**Instructions for the task**
Go through the listing and write out all of it exactly.
____________________
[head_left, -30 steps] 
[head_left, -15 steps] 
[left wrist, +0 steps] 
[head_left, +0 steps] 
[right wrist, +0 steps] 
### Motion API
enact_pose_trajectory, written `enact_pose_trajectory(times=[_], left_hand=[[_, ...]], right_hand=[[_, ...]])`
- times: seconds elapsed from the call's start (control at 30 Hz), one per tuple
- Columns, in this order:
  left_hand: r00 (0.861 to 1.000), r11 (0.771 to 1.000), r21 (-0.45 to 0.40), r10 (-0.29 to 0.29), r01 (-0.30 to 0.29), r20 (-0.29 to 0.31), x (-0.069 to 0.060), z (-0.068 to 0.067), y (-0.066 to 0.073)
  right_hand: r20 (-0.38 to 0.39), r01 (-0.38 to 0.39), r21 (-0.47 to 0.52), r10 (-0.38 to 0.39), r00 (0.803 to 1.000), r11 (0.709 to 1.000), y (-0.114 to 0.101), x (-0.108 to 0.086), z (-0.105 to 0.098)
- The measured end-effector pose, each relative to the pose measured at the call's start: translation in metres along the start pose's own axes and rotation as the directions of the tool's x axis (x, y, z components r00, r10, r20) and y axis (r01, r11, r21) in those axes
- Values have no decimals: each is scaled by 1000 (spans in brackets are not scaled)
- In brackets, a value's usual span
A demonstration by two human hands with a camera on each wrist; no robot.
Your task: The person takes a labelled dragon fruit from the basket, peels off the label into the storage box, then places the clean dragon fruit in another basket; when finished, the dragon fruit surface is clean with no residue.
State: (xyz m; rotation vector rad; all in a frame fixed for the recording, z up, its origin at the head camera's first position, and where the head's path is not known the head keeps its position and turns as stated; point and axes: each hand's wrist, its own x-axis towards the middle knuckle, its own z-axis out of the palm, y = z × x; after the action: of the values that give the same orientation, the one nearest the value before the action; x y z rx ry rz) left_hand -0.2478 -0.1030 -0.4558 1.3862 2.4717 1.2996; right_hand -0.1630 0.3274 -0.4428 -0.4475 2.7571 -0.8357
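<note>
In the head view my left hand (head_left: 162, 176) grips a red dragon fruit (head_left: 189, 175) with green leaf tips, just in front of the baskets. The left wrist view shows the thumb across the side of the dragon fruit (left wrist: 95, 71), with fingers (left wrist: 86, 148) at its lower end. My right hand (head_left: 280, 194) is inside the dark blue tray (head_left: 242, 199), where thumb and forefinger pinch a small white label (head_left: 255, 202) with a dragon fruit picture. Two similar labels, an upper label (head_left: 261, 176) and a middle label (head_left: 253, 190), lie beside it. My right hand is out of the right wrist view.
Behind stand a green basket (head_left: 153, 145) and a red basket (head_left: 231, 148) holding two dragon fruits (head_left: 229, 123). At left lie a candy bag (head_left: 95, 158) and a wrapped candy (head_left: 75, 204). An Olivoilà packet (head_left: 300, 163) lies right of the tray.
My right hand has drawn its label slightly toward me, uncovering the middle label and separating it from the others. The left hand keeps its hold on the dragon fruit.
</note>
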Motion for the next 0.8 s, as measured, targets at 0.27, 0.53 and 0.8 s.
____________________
**Answer space**
[head_left, -30 steps] 
[head_left, -15 steps] 
[left wrist, +0 steps] 
[head_left, +0 steps] 
[right wrist, +0 steps] 
### Motion API
enact_pose_trajectory, written `enact_pose_trajectory(times=[_], left_hand=[[_, ...]], right_hand=[[_, ...]])`
- times: seconds elapsed from the call's start (control at 30 Hz), one per tuple
- Columns, in this order:
  left_hand: r00 (0.861 to 1.000), r11 (0.771 to 1.000), r21 (-0.45 to 0.40), r10 (-0.29 to 0.29), r01 (-0.30 to 0.29), r20 (-0.29 to 0.31), x (-0.069 to 0.060), z (-0.068 to 0.067), y (-0.066 to 0.073)
  right_hand: r20 (-0.38 to 0.39), r01 (-0.38 to 0.39), r21 (-0.47 to 0.52), r10 (-0.38 to 0.39), r00 (0.803 to 1.000), r11 (0.709 to 1.000), y (-0.114 to 0.101), x (-0.108 to 0.086), z (-0.105 to 0.098)
- The measured end-effector pose, each relative to the pose measured at the call's start: translation in metres along the start pose's own axes and rotation as the directions of the tool's x axis (x, y, z components r00, r10, r20) and y axis (r01, r11, r21) in those axes
- Values have no decimals: each is scaled by 1000 (spans in brackets are not scaled)
- In brackets, a value's usual span
A demonstration by two human hands with a camera on each wrist; no robot.
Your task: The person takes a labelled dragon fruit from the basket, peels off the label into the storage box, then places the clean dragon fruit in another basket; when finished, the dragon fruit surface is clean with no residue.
State: (xyz m; rotation vector rad; all in a frame fixed for the recording, z up, its origin at the head camera's first position, and where the head's path is not known the head keeps its position and turns as stated; point and axes: each hand's wrist, its own x-axis towards the middle knuckle, its own z-axis out of the palm, y = z × x; after the action: of the values that give the same orientation, the one nearest the value before the action; x y z rx ry rz) left_hand -0.2478 -0.1030 -0.4558 1.3862 2.4717 1.2996; right_hand -0.1630 0.3274 -0.4428 -0.4475 2.7571 -0.8357
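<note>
In the head view my left hand (head_left: 162, 176) grips a red dragon fruit (head_left: 189, 175) with green leaf tips, just in front of the baskets. The left wrist view shows the thumb across the side of the dragon fruit (left wrist: 95, 71), with fingers (left wrist: 86, 148) at its lower end. My right hand (head_left: 280, 194) is inside the dark blue tray (head_left: 242, 199), where thumb and forefinger pinch a small white label (head_left: 255, 202) with a dragon fruit picture. Two similar labels, an upper label (head_left: 261, 176) and a middle label (head_left: 253, 190), lie beside it. My right hand is out of the right wrist view.
Behind stand a green basket (head_left: 153, 145) and a red basket (head_left: 231, 148) holding two dragon fruits (head_left: 229, 123). At left lie a candy bag (head_left: 95, 158) and a wrapped candy (head_left: 75, 204). An Olivoilà packet (head_left: 300, 163) lies right of the tray.
My right hand has drawn its label slightly toward me, uncovering the middle label and separating it from the others. The left hand keeps its hold on the dragon fruit.
</note>
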Motion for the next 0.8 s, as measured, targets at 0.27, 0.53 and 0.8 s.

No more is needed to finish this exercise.